4

For example, I have two C binary executable files. How can I determine whether the two were generated using same source code or not?

klutt
  • 30,332
  • 17
  • 55
  • 95
Toddler
  • 99
  • 1
  • 7
  • 4
    You cannot, in general. Even the same file compiled twice may generate different code because C compilation is non-deterministic on most platforms. You may be able to calculate hashes and compare the files to see if they match. If they don't, they may still be from same source. – Tanveer Badar Jan 20 '20 at 06:40
  • 1
    Q: Out of curiousity, *why* do you wish to do this? Q: Have you considered adding a version stamp in your build process? PS: You *can* check if two binary files are identical with tools like [cksum](https://linux.die.net/man/1/cksum) or [mdsum](https://linux.die.net/man/1/md5sum). – FoggyDay Jan 20 '20 at 06:43
  • There is a way to check if two executable files are identical using checksum, but not sure if this might help in your case, it depends on what you want in your case. – ROOT Jan 20 '20 at 06:43
  • Toddler, as FoggyDay has hinted, it might help to take one step back and explain what you want to achieve by doing this. We might be looking at a https://meta.stackexchange.com/questions/66377/what-is-the-xy-problem – Yunnosch Jan 20 '20 at 06:57
  • @FoggyDay well, i want to build a system where one of the services i intend to provide is that users can submit source file and get output file as return. But, before sending the output file to them i need to check binaries. that's why. – Toddler Jan 20 '20 at 07:07
  • @Yunnosch i think it's not a XY problem. I am gathering necessary information and this is a very important one. – Toddler Jan 20 '20 at 07:08
  • @Toddler Are you saying that users send source files to you, and then YOU compile them? – klutt Jan 20 '20 at 07:11
  • @klutt yes, kind of. – Toddler Jan 20 '20 at 07:14
  • 1
    You can look at Deterministic Build in C++ https://stackoverflow.com/questions/14653874/how-to-produce-deterministic-binary-output-with-g and https://blog.conan.io/2019/09/02/Deterministic-builds-with-C-C++.html – Rishikesh Raje Jan 20 '20 at 07:44

1 Answers1

8

In general, this is completely impossible to do.
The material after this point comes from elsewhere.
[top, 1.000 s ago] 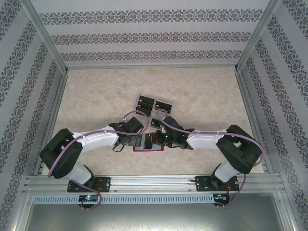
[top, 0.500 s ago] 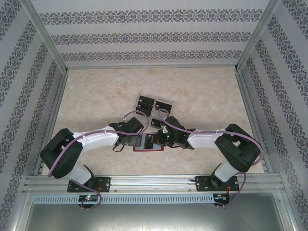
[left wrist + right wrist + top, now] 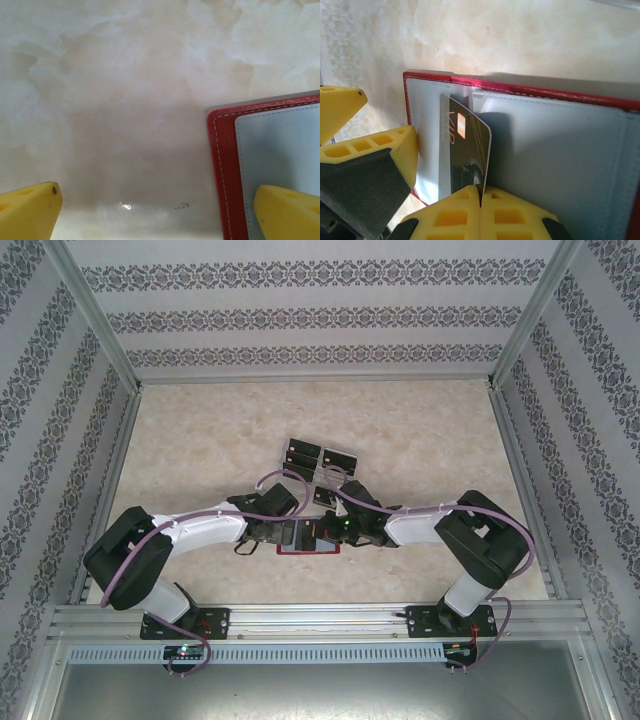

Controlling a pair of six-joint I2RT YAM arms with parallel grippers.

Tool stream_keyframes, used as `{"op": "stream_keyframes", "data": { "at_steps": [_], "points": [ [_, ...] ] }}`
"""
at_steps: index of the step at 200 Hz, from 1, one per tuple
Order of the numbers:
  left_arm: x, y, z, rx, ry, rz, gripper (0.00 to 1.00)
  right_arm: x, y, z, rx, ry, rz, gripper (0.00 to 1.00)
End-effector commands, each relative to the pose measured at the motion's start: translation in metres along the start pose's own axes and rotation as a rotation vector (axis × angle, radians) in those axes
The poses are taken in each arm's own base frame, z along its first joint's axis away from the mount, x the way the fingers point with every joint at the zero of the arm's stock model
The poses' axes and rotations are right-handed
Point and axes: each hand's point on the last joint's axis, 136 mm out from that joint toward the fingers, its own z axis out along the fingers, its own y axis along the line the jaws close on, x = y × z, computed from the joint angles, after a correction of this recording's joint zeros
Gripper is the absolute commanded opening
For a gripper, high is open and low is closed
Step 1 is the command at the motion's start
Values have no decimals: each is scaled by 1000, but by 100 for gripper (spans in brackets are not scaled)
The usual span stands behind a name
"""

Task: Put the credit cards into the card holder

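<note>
right gripper (image 3: 480, 194) clamped on card (image 3: 464, 150), card standing in wallet (image 3: 560, 165) pocket, left-centre | left gripper (image 3: 157, 215) wide, one tip over wallet, lower right | spare cards (image 3: 337, 457) mid-frame

Overhead rear view facing down, two wrist views close over shared card holder (image 3: 555, 150)

card holder (image 3: 560, 150): 1 | credit cards (image 3: 338, 457): about 6, exact count unclear
</note>
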Motion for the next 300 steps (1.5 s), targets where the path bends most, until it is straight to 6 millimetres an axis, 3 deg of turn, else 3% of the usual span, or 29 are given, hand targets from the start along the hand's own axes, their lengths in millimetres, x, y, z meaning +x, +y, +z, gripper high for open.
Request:
{"op": "stream_keyframes", "data": {
  "at_steps": [1,54,94,113,135,158,182,200,239,300],
  "points": [
    [23,7,11,-38,75,35,100,11,-10,8,45,52,-6,0],
    [24,6,12,-30,76,32,100,14,-2,17,44,80,-21,0],
    [16,5,4,-28,51,20,100,8,7,-3,60,47,-55,40],
    [10,6,-5,-22,29,9,100,6,10,-18,80,21,-70,48],
    [3,7,-13,-10,8,1,100,4,11,-30,102,0,-78,50],
    [-2,10,-18,-10,-8,0,100,2,9,-35,153,-6,-99,41],
    [-2,15,-15,-16,-5,0,100,0,9,-34,211,-4,-131,16],
    [-1,17,-13,-18,-7,6,100,-1,13,-30,221,4,-149,8],
    [8,19,-4,-18,16,3,100,-2,21,-15,221,24,-166,3],
    [19,20,8,-18,39,-3,100,2,2,-4,280,46,-161,0]
  ]
}}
  • You can generate different binaries from the same source
  • Two identical binaries can be generated from different sources

It is possible to add version information in different ways. However, you can fool all of those methods quite easily if you want.
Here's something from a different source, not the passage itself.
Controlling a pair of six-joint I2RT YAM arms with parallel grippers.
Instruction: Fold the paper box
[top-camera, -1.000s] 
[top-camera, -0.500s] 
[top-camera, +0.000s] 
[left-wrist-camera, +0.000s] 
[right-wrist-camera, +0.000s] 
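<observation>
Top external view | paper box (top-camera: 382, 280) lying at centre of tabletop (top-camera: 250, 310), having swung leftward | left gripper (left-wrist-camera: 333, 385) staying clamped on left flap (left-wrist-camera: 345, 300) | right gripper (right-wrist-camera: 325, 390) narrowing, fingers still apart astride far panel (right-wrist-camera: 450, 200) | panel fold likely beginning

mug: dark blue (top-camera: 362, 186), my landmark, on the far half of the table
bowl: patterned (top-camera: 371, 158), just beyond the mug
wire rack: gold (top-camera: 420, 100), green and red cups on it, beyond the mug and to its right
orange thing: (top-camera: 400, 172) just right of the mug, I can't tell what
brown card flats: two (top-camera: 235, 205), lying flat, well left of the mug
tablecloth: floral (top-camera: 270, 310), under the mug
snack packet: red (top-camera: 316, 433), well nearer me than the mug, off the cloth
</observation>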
Here is a short script that might help you. Note that it might have flaws. It's just to show the idea. Don't just copy this and use in production code.

#!/bin/bash 

STR="asm(\".ascii \\\"$(md5sum $1)\\\"\");"
NEWNAME=$1.aux.c
cp $1 $NEWNAME
echo $STR >> $NEWNAME
gcc $NEWNAME

What it does is basically to make sure that the md5sum of the source gets included as a string in the binary. It's gcc specific, and you can read more about the idea here: embed string via header that cannot be optimized away

klutt
  • 30,332
  • 17
  • 55
  • 95